New Adventures, 10/05/2017

Bernard Herrmann (arr. Terry Davies) : The Red Shoes

New Adventures
New Adventures Orchestra (pre-recorded)
Brett Morris


It has to be acknowledged that Matthew Bourne (Sir Matthew, now, of course, but as he doesn't use the honorific on his publicity material, I will do likewise) has a keen instinct for what's going to make a good show.  His latest venture, premiered last December, is an adaptation of that greatest of ballet movies, Powell & Pressburger's The Red Shoes, a characteristically bold choice from Bourne that, when it was announced, somewhat boggled the mind.  While I resisted the temptation to view the film again right before going to the performance, it was hardly necessary, I've seen it often enough, and how Bourne was going to re-create the atmosphere, or match the gloriously saturated Technicolor of the film remained to be seen.

In terms of appearance, Lez Brotherston has worked his usual magic.  The stage is dominated by a mobile proscenium arch within the stage area, that can fly forward and back, and turn around on itself; the obverse shows an old-fashioned arch with a red velvet curtain, the reverse shows the rigging and the curtain from behind, as if you were standing on a stage.  There's a little additional maritime scenery, and the concentric white frames for the main ballet-sequence, and one or two other panels, but otherwise you're mainly on a bare theatrical stage.  The look is kept strictly to the period of the film, with many of the characters, notably Vicky Page, looking very much like their film counterparts.  Visually, it's all very effective, the scene changes are quick and smooth, the flip from front to back-stage strikingly used.
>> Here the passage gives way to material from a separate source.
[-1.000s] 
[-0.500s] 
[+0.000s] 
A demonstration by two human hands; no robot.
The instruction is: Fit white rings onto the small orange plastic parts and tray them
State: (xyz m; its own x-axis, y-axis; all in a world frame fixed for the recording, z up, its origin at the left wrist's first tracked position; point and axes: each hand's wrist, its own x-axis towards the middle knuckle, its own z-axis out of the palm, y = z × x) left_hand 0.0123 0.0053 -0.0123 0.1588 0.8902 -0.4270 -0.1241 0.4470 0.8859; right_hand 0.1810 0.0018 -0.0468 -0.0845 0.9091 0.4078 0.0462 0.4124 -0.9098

The other real piece of inspiration is in the score.  There was no question of using Brian Easdale's music - apart from the Red Shoes ballet itself, there simply isn't enough of it for a full evening's performance.  Instead, Bourne's company composer Terry Davies put together a patchwork of Bernard Herrmann film scores, with Fahrenheit 451 providing the core of the music for the Red Shoes ballet sequence.  Herrmann's post-Romantic lyricism fits the tone of the piece admirably, and Davies has ensured that the orchestration matches throughout, strings, with percussion, harp and/or piano.

I found that the evening took a little while to get going.  It struck a false note with me right at the start, where we see a parody ballet number called "Countess Tamara's Dilemma", full of wildly exaggerated gesturing, which was exactly the sort of thing Diaghilev (and by extension Lermontov) was trying to get rid of, and I cannot imagine the Ballet Lermontov being seen dead performing!  It's not until the company gets to Monte-Carlo, and the preparations for the Red Shoes ballet begin, that the show really starts to gel, starting with a charmingly playful 'beach ballet' deliberately evocative of Le train bleu.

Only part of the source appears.